If Conclave was supposed to mock Catholics on the politics of gender, its creators should have sneaked in a transgender pope. But that is not what happens here. Instead, we have a person who from the plot evidence given, has a penis and testes, a uterus and ovaries, perhaps XX chromosomes (did Benitez have genetic testing to confirm the karyotype?), and by all life experience and self-understanding has lived as a male. What is he? Or better yet, who is he? To say he is an “intersex” pope or “genetically female” is mistaken.

People are either male or female, which includes people whose “maleness” or “femaleness” looks slightly different in extremely rare cases (less than .02%). People who have disorders of sexual development certainly do exist, but to reduce them to “male genetics” and “female genetics” or to their sexual characteristics, rather than examining the whole person, commits the fallacy of sex ideology. 
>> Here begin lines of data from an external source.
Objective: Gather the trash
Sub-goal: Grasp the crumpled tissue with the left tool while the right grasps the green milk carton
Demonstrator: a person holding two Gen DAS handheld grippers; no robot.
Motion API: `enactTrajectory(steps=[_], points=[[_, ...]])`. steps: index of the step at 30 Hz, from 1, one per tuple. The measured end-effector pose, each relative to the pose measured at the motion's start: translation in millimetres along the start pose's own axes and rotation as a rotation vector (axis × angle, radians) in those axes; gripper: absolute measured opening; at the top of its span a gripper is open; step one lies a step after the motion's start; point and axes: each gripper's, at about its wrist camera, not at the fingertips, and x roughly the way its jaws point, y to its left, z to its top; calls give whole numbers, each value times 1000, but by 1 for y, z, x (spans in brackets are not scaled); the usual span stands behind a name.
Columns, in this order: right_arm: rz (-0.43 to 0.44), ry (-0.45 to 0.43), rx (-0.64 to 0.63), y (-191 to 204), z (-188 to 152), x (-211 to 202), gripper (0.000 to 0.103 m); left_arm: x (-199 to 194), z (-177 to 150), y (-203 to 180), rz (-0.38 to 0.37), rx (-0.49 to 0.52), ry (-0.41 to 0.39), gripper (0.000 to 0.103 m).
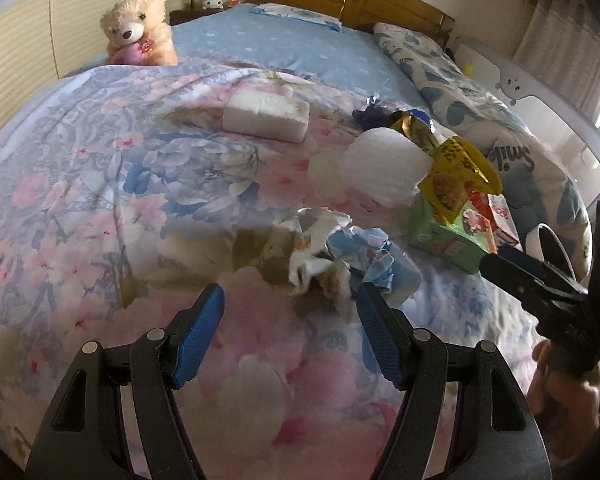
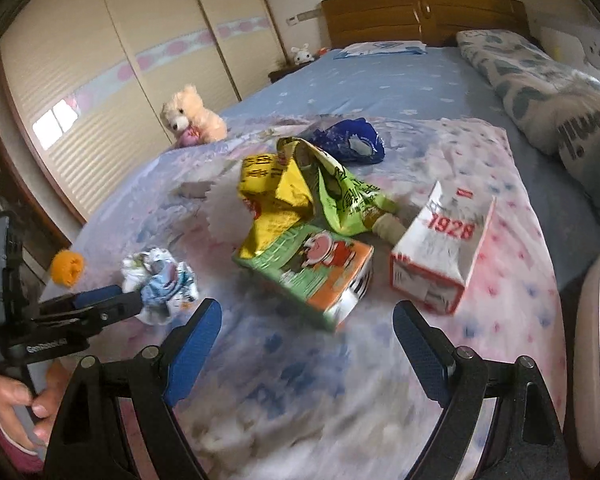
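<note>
I had both tools released, nothing gripped. Left gripper (image 1: 290, 318) hung just short of the crumpled paper wad (image 1: 320, 248) on the floral quilt (image 1: 100, 184), jaws wide. Right gripper (image 2: 306, 344) faced the green carton (image 2: 312, 272), w/ the white 1928 box (image 2: 440, 256) beside it. Best approach, imo: drop low, straddle the wad's bulk, pinch paper only, not the fabric underneath, then lift straight up.

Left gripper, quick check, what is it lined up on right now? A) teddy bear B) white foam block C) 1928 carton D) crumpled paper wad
D: the left gripper is open with the crumpled paper wad just ahead of its fingertips; the right wrist view also shows it at the wad.
</note>
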Motion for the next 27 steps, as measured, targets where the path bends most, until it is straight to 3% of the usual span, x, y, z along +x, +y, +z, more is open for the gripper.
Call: enactTrajectory(steps=[7, 10, 11, 12, 15, 19, 20, 23, 24, 25, 27], points=[[4, 35, -42, -4, 13, 19, 89, 10, 4, 1, -6, 0, 20, 69], [10, 41, -67, 0, 14, 25, 89, 12, 4, -1, -6, 10, 14, 58], [10, 42, -76, 2, 14, 26, 88, 12, 4, -1, -9, 15, 13, 50], [7, 42, -84, 4, 14, 28, 83, 13, 4, -2, -14, 18, 13, 35], [2, 52, -96, 8, 12, 27, 47, 15, 4, -3, -35, 28, 27, 4], [37, 69, -69, 11, 3, 21, 19, 7, 0, -2, -41, 37, 8, 2], [63, 77, -61, 12, 1, 18, 19, 5, -1, -1, -42, 41, 4, 2], [70, 50, -60, 16, -4, 7, 23, -2, -4, 5, -36, 46, -7, 2], [58, 34, -72, 18, -4, 3, 36, -4, -5, 8, -36, 42, -7, 2], [49, 26, -81, 19, -3, 2, 64, -4, -6, 11, -37, 38, -6, 2], [44, 21, -98, 20, 3, 4, 93, -5, -7, 17, -31, 31, -4, 2]])
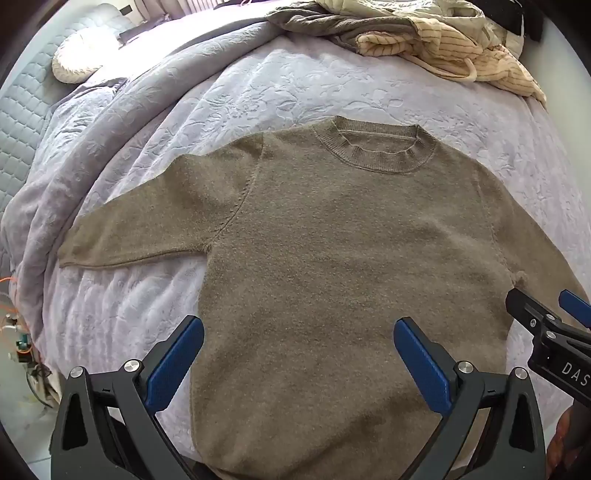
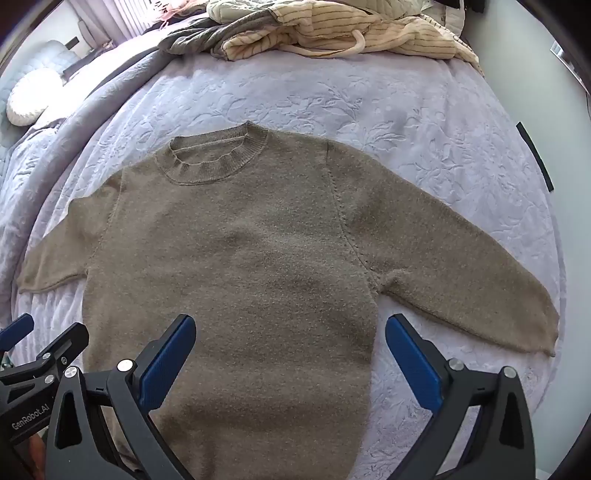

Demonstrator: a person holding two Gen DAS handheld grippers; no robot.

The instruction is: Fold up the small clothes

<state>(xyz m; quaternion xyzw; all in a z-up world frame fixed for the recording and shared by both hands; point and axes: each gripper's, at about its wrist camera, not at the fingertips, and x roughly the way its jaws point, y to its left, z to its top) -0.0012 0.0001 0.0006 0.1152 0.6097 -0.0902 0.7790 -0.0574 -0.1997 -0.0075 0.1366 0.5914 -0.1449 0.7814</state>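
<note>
Brown sweater [image 1: 332, 258] flat on bed [image 1: 258, 92], both sleeves spread. Left view only: orange cables [image 1: 14, 321] off bed's left edge. Clothes pile [image 2: 332, 29] at far edge. Left gripper [image 1: 298, 363], right gripper [image 2: 290, 360] spread wide, empty.

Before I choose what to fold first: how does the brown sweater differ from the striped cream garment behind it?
The brown sweater lies spread flat, sleeves out; the striped cream garment is crumpled in a heap. The sweater is plain brown knit; the cream one has thin dark stripes. Both rest on the lavender bedspread.

A lavender embossed bedspread [image 2: 369, 110] covers the bed (sunlit), with a quilted headboard [image 1: 22, 122] at left.
</note>
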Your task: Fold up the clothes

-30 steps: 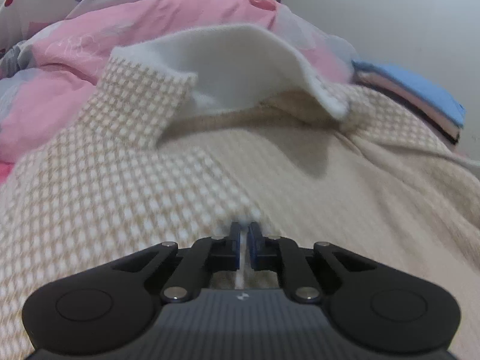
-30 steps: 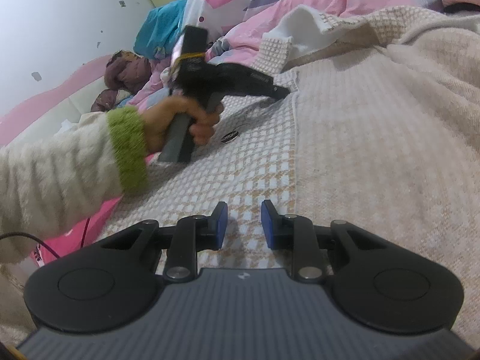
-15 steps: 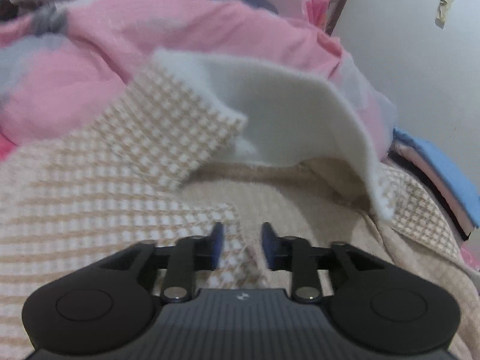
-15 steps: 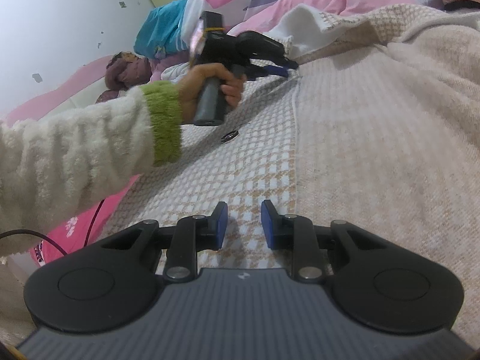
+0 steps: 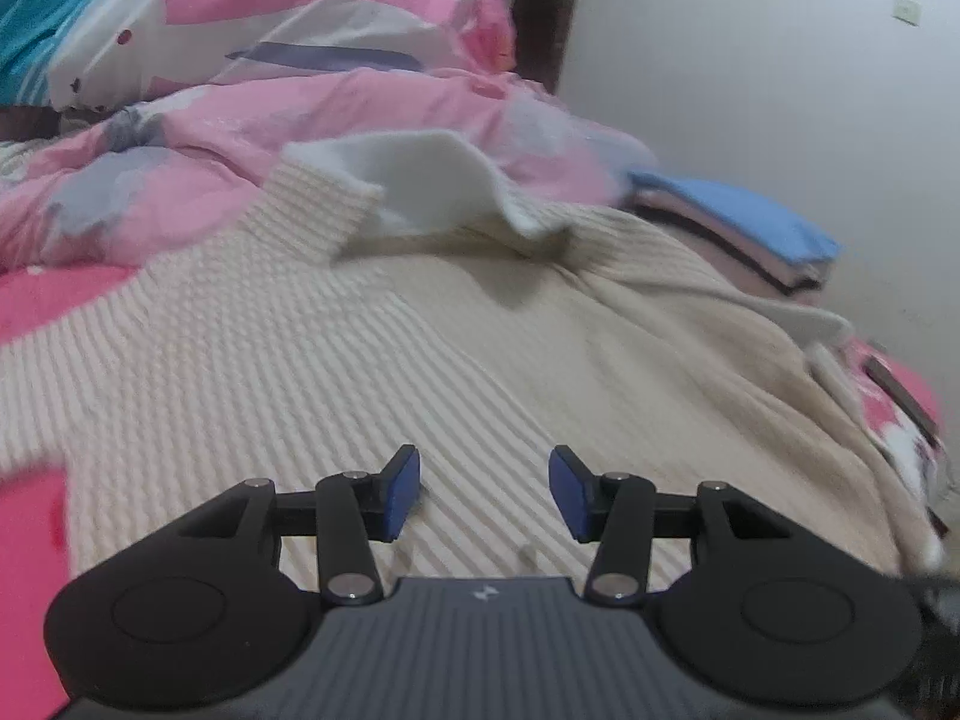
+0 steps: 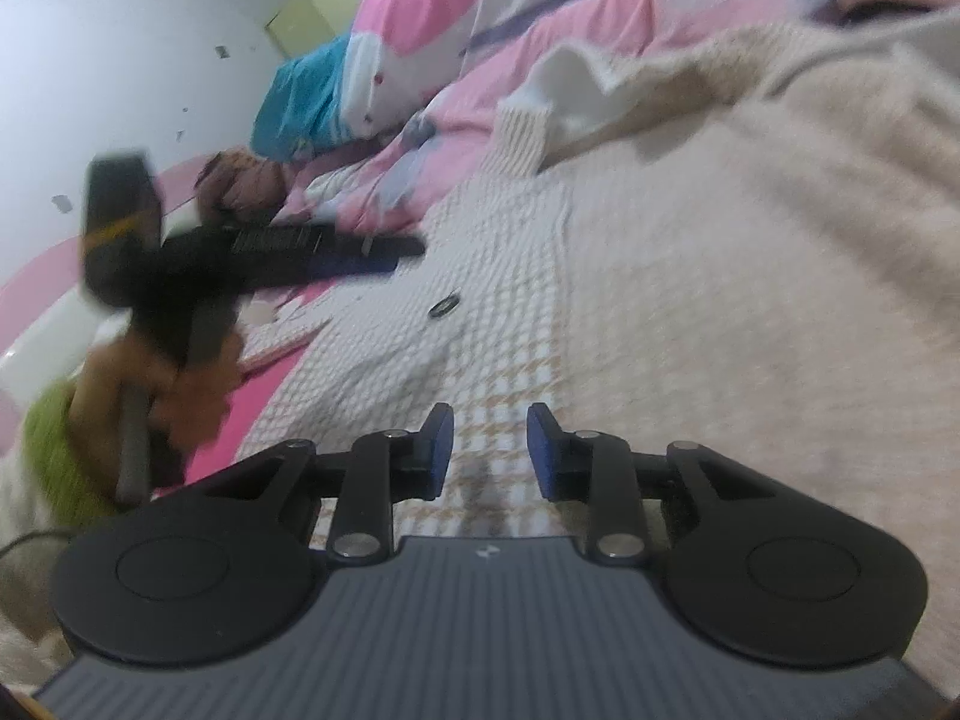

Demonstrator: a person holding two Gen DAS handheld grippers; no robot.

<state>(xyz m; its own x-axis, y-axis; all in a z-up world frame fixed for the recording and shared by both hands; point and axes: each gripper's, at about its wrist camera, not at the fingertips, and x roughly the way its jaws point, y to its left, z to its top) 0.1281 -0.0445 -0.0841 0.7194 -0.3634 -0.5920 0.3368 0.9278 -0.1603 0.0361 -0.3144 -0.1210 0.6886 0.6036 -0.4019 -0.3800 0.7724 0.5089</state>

By the criteria of sex ideology, XY chromosomes always equal “male”—or others might say “all women have uteruses,” which is mostly but not always true; for instance, people with complete androgen insensitivity syndrome lack the capacity in utero for processing testosterone, have undescended testes and usually no ovaries or womb, but otherwise look like and go through life like women. It is a category error to call them “intersex,” “transgender,” or “hermaphrodites,” despite the claims of the LGBT and politicized medical establishments. Instead, XY chromosomes with the phenotypic expression of “females” are women, not “social females and chromosomal males.” The same fact is true, mutatis mutandis, of Benitez: he is a man.

This is all to say that the conclusion “I am how God made me” is the truest answer and completely unproblematic with respect to Church teaching. Biological sex is real and determines one’s identity, but we are more than the sum of our parts; Conclave built better than its makers knew.

Indeed, far from being shallow propaganda against the Church, Conclave is a probing, if politicized, look into the heart of the Church, where we find an institution led on the human level by flawed men, susceptible to the same temptations as the rest of us. This has always been so. The old joke about the Church is relevant: “How do you know Catholicism is true? Because the only way an institution as corrupt as the Church can continue to exist is if it is actually guided by the Holy Spirit.”

Politico reported that the Francis-appointed newcomers to the College of Cardinals watched Conclave to understand the process. Leo XIV is now pope, but this film remains something we can all watch to remind us of the movement of the Holy Spirit through the process and the Church.